Patrick Boucheron (born 1965) is a French historian. He previously taught medieval history at the École normale supérieure and the University of Paris. He is a professor of history at the Collège de France. He is the author of 12 books and or the editor of 5 books. His 2017 book, Histoire mondiale de la France (Global History of France), compiled work by 122 historians and became an unexpected bestseller, with more than 110 000 copies sold.
From 2017 to 2020, he hosted Dates in World History, a TV program of 10 episodes which explored different important dates in world history.

Early life
Patrick Boucheron was born in 1965 in Paris.

Boucheron was educated at the Lycée Marcelin Berthelot in Saint-Maur-des-Fossés and the Lycée Henri IV in Paris. He graduated from the École normale supérieure de lettres et sciences humaines (ENS) in Saint-Cloud and earned the agrégation in history in 1988. He earned a PhD in history from the University of Paris in 1994. His thesis supervisor was Pierre Toubert.

Career
Boucheron was an assistant professor in medieval history at his alma mater, the ENS, from 1994 to 1999. He was associate professor of history at the University of Paris from 1999 to 2012, and full professor from 2012 to 2016. He has been a professor of history at the Collège de France since 2016.

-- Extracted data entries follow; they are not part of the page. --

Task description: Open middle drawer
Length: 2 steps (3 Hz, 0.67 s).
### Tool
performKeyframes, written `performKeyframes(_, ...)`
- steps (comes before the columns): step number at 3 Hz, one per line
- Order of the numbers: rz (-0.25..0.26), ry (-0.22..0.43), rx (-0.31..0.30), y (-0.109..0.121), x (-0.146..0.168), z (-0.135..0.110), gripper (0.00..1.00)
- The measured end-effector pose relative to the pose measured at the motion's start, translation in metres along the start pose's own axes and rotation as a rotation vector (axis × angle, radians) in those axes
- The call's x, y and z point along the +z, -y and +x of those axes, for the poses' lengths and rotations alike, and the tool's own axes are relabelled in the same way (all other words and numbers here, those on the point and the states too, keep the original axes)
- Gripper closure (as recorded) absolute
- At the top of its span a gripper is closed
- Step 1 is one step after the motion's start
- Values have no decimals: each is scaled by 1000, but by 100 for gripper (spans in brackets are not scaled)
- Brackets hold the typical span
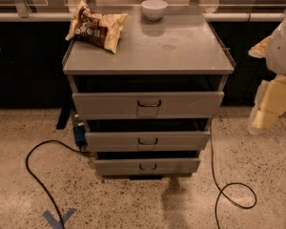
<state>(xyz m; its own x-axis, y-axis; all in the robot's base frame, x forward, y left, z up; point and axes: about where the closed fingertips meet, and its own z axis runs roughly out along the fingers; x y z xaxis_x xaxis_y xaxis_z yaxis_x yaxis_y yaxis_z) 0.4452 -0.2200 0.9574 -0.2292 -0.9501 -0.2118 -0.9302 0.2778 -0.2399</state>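
The grey metal cabinet (pixel 148 51) has three drawers. The middle drawer (pixel 181 140) has a low plain front and a small dark wire handle (pixel 148 140), and sits between the taller top drawer (pixel 190 104) and the lowest drawer (pixel 176 166). Dark gaps show above each drawer front. My arm (pixel 283 49) hangs at the right edge of the view. Its cream-coloured gripper (pixel 265 114) is to the right of the cabinet at about top-drawer height, well apart from the middle drawer's handle.
A chip bag (pixel 96 27) and a white bowl (pixel 154 8) lie on the cabinet top. Black cables (pixel 35 175) loop on the speckled floor left and right (pixel 229 194) of the cabinet. Blue tape (pixel 57 218) marks the floor. A dark counter runs behind.
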Motion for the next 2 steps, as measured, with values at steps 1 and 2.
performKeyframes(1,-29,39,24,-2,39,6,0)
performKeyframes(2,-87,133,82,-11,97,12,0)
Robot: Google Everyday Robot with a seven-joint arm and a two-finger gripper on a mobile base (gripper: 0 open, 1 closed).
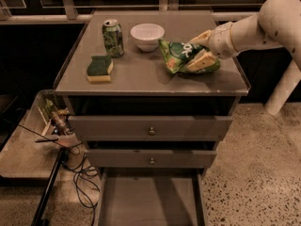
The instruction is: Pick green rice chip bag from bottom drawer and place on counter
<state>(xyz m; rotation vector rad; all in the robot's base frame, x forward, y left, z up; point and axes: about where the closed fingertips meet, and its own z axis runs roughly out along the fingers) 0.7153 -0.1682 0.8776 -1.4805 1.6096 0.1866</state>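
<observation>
The green rice chip bag (178, 55) rests on the right part of the counter (141, 76), crinkled, with its white lettering facing up. My gripper (203, 48) reaches in from the right on a white arm, its two tan fingers (202, 61) closed around the bag's right end, low over the counter top. The bottom drawer (150, 201) is pulled out at the foot of the cabinet and its bare floor shows.
A green soda can (113, 37), a white bowl (147, 36) and a green-topped yellow sponge (99, 68) stand on the counter's left and back. Two upper drawers (150, 127) are shut. A low shelf with clutter and cables (56, 126) stands left.
</observation>
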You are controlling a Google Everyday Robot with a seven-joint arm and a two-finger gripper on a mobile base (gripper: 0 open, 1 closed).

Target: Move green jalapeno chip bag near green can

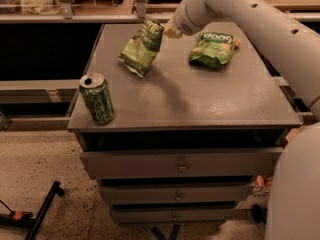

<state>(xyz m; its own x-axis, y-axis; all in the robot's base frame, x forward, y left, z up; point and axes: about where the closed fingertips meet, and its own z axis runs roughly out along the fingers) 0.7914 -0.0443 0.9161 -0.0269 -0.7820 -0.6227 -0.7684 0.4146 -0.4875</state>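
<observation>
Dangling crumpled foil bag, gripper atop

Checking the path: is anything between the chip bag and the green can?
Nothing visible. The gripper holds the chip bag; only bare tabletop lies between it and the can at the front corner. The other bag sits aside.

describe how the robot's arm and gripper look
The arm is a chain of thick, smooth white tubular segments with rounded joints and a few small dark dots on the shell; no cables or lettering show. The gripper, over the table's far side beside the green jalapeno chip bag, shows as a small tan tip past the bulbous white wrist.
</observation>
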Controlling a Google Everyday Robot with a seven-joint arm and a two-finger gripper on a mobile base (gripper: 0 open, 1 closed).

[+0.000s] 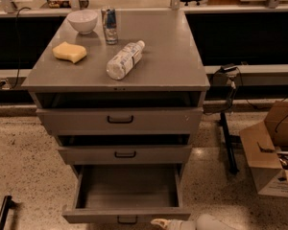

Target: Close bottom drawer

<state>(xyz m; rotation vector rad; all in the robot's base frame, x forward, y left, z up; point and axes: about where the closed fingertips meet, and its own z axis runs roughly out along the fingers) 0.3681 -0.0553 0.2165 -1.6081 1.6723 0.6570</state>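
Three drawers are stacked in the grey cabinet (173, 56). The bottom drawer (96, 215) is seen pulled way out toward the camera, with its small dark handle at the middle of the front, right by the lower edge of the shot. The two above are seen slightly ajar. The gripper (162, 222) is found at the very bottom, just right of that handle and close against the drawer front; whether it's open or closed can't be told, tbh, and contact can't be confirmed. On top, a bowl (82, 20), can (109, 25), sponge (69, 51) and a bottle (125, 60) on its side are seen. A box (271, 147) is parked on the floor at the right.
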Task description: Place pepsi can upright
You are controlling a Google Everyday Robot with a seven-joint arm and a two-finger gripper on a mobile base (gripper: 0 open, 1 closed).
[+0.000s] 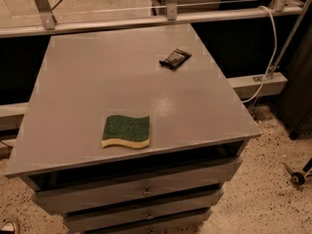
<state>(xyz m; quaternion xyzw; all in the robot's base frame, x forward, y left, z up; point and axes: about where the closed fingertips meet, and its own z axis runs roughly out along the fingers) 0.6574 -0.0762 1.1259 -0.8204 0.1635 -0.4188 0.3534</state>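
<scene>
The pepsi can is out of view; no blue can shows anywhere in the camera view. My gripper and arm are out of view as well. The grey table top (97,82) bears a green sponge (126,130) with a yellow underside near the front edge and a dark snack-bar wrapper (175,58) toward the back right.
The table has drawers (141,191) under its front edge. A metal rail (146,21) runs along the back. A white cable (265,57) hangs at the right beside a dark cabinet (300,101). Speckled floor lies to the right, with a caster wheel (297,178).
</scene>
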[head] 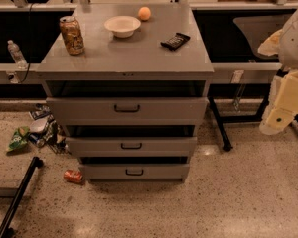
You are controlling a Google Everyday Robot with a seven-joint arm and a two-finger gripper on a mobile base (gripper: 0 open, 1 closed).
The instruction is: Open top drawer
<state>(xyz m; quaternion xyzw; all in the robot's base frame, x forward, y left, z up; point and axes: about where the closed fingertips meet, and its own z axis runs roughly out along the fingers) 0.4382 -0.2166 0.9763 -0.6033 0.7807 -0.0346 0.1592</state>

Boucheron has served on the editorial board of L'Histoire since 1999. He was also a junior member of the Institut Universitaire de France from 2004 to 2009. He has been the chairman of the advisory board of the École française de Rome since 2005. He is on the editorial board of the L'Univers Historique collection of the Éditions du Seuil, a French publisher, and he is a contributor to France Culture, a French radio station. He regularly attends the Banquet du livre, an annual book festival in Lagrasse.

Boucheron is the author or co-author of 12 books and or the editor or co-editor of 5 books. His first book, Le pouvoir de bâtir : urbanisme et politique édilitaire à Milan (XIVe-XVe siècles), was his PhD thesis. Out of the many books he edited, Le mot qui tue. Une histoire des violences intellectuelles de l'Antiquité à nos jours, is about the use of words to wound others. His inaugural address before the Collège de France, Ce que peut l’histoire, was published as a book in 2016.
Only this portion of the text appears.